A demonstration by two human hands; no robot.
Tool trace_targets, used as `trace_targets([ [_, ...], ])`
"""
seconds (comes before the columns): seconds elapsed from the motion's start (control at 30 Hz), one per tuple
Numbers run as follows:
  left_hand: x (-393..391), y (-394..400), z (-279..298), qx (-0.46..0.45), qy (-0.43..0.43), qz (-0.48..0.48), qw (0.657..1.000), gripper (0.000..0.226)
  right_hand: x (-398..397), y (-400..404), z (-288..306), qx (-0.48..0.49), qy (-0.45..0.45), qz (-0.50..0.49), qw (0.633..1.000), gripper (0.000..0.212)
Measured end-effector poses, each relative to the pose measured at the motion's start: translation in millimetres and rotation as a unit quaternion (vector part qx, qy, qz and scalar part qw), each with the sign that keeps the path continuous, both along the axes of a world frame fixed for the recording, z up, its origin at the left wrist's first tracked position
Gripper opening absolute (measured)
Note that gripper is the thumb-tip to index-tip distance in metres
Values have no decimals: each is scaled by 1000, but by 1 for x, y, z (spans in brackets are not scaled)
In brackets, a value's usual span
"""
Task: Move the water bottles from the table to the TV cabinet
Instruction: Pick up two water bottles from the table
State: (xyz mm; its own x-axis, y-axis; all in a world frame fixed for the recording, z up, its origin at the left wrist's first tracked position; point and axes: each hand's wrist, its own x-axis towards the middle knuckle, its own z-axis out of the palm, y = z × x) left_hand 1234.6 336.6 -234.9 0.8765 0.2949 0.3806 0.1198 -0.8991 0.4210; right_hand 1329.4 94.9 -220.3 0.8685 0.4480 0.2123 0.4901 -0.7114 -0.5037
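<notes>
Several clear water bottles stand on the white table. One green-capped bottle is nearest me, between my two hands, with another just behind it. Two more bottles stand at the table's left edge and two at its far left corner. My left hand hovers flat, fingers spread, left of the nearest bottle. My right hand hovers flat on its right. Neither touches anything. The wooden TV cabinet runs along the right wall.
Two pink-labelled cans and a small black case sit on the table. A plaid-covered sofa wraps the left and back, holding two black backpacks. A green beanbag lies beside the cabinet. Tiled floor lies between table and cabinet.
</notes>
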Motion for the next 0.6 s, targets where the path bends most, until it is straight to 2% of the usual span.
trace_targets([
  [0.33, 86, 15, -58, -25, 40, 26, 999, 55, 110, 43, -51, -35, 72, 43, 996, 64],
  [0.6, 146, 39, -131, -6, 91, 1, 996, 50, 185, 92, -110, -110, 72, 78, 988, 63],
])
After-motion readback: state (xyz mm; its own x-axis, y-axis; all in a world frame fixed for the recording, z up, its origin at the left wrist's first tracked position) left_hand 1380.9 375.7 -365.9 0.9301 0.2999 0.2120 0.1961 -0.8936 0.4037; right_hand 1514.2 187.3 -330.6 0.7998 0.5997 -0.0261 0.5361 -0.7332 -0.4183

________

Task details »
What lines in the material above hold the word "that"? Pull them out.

Answer to this problem »
Measured end-effector poses, each relative to the pose measured at the motion's start: translation in millimetres and rotation as a unit quaternion (vector part qx, qy, qz and scalar part qw), each with the sign that keeps the path continuous, both along the axes of a world frame fixed for the recording, z up, its origin at the left wrist's first tracked position
Note that gripper is the thumb-tip to index-tip distance in metres

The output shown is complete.